As you might have heard, last night we lost our President, Scout Schultz. We are all deeply saddened by what has occurred. They have been the driving force behind Pride Alliance for the past two years. They pushed us to do more events and a larger variety events, and we would not be the organization we are known as without their constant hard work and dedication. Their leadership allowed us to create change across campus and in the Atlanta community. Scout always reminded us to think critically about the intersection of identities and how a multitude of factors play into one's experience on Tech's campus and beyond.

We love you Scout and we will continue to push for change.

You can watch a viewer-submitted video from Maxim Mints of the incident below. It stops before the actual shooting itself. If you wish to watch the entire video that includes the shooting, please click on the link provided. In both instances, viewer discretion is strongly cautioned.

► WATCH | Full-length version of Georgia Tech officer-involved shooting (viewer discretion is strongly advised)

No officers were injured during the incident. 

Students stood outside watching police gather evidence shortly after the incident on 8th Street outside the West Village building.

Georgia Tech gave students a play-by-play on Twitter, alerting students at about 11:30 pm to seek shelter in a secure location until further notice.

About 20 minutes later, the school informed students that there was no longer a threat on campus.

The GBI is continuing their investigation. Once they have concluded their inquest, the results will be presented to the Fulton County District Attorney's office for review and any additional action.

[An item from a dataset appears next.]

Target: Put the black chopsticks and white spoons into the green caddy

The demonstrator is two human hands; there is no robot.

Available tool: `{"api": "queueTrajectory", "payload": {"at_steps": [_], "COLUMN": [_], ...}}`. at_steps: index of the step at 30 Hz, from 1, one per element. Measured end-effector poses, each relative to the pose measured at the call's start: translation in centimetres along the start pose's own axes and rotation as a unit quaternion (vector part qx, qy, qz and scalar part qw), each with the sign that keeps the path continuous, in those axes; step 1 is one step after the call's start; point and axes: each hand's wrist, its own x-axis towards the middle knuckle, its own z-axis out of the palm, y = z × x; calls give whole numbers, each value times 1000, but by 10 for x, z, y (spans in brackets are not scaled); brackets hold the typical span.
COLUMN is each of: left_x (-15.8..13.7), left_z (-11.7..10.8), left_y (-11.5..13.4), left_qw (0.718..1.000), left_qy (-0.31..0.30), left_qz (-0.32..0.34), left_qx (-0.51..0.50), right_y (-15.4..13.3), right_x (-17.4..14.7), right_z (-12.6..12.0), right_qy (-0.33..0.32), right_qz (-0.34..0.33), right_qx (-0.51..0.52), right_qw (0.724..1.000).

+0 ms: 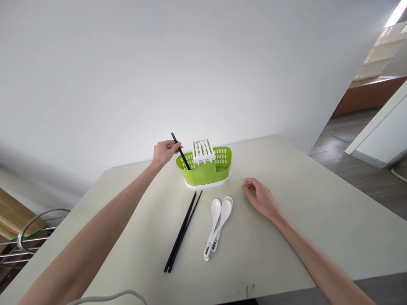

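Observation:
My left hand (166, 151) grips a pair of black chopsticks (182, 153), tilted, with their lower ends inside the left compartment of a green cutlery basket (206, 173). A white slatted rack (204, 151) sits across the middle of the basket, whose right compartment faces my right hand. Resting on the table to the right, my right hand (260, 197) has loosely curved fingers and holds nothing. In front of the basket lie several more black chopsticks (182, 237). Three white spoons (221, 216) lie beside them in an overlapping bunch, nearer my right hand.
The pale table (136, 258) meets a white wall (143, 76) behind the basket. A grey cable (111, 294) curves over the near edge. At the far left stands a metal wire rack (32, 237) with a wooden board (15, 214).

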Motion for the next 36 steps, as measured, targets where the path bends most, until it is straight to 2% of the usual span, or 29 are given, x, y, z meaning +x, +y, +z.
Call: {"api": "queueTrajectory", "payload": {"at_steps": [5,9,12,15,16,17,19,20,22,24,27,32,36], "left_x": [17,19,3,-36,-55,-76,-119,-140,-175,-196,-202,-185,-180], "left_z": [6,8,0,-11,-13,-14,-12,-9,1,12,24,30,31], "left_y": [-5,-1,1,-8,-14,-20,-32,-36,-42,-42,-33,-15,-9], "left_qw": [999,994,990,982,978,976,966,958,940,927,907,857,851], "left_qy": [0,12,47,95,86,48,-95,-140,-198,-219,-230,-267,-273], "left_qz": [9,9,10,8,4,-2,-12,-15,-29,-41,-39,-52,-48], "left_qx": [53,111,134,165,187,213,240,251,277,303,352,437,446], "right_y": [-2,-2,-1,0,1,2,4,5,7,8,9,7,7], "right_x": [-1,-1,-1,-1,0,0,0,-1,-1,-1,-1,-2,-2], "right_z": [-2,-3,-3,-3,-3,-3,-3,-3,-3,-3,-4,-6,-7], "right_qy": [-3,-3,-5,-2,-1,0,-1,-2,1,3,5,0,1], "right_qz": [2,2,9,7,4,2,-3,-4,-4,1,5,8,10], "right_qx": [0,-3,-5,-6,-7,-7,-8,-9,-8,-6,-4,-4,2], "right_qw": [1000,1000,1000,1000,1000,1000,1000,1000,1000,1000,1000,1000,1000]}}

11Alive contributed to this story


PREVIOUS STORY: An engineering student who was also an LGBTQ activist was shot and killed by Georgia Tech campus police on Saturday night, officials said Sunday.

The school identified the victim as Scout Schultz, 21, a fourth year engineering student from Lilburn, Georgia, who police said was armed with a knife. They made contact with him outside of a campus parking garage after they received a 911 call at 11:17 p.m. on Saturday, according to the Georgia Bureau of Investigation. The original call reported that Schultz was also carrying a gun, officials said.

In a video taken by a witness, Schultz can be heard yelling "Shoot me!" at police, as they tell him to drop the knife.

"Nobody wants to hurt you," an officer says in the video.

But as Schultz continued to ignore the officers commands and stepped forward with the knife, a single shot rang out and Schultz's screams can be heard.

The young engineering student was transported to and later died at Grady Memorial Hospital.

The Georgia Bureau of Investigation is investigating the shooting. The officer who pulled the trigger was not named and it was unclear if there would be any disciplinary actions taken.

Schultz was president of Georgia Tech's Pride Alliance and identified as non-binary and intersex. He preferred to be referred to in they/them gender pronouns, according to the Pride Alliance's website.

"Their leadership allowed us to create change across campus and in the Atlanta community, the college's Pride Alliance said in a statement after the shooting. "Scout always reminded us to think critically about the intersection of identities and how a multitude of factors play into one's experience on Tech's campus and beyond."

The Georgia Tech Progressive Student Alliance called Schultz "a constant fighter for human rights" and said they planned to place flowers and memorabilia in the West Village section of campus, but declined to comment on Schultz's death.

Meanwhile, the school offered students their condolences and made counselors available. They also shared the number for the Georgia Crisis and Access Line, which makes social workers and counselors available 24 hours per day.

"Scout’s sudden and tragic death today has been devastating news for the Schultz family, classmates, and for members of the community who knew Scout personally, the shock and grief are particularly acute," Vice President of Student Life and Dean of Students John Stein said in a statement.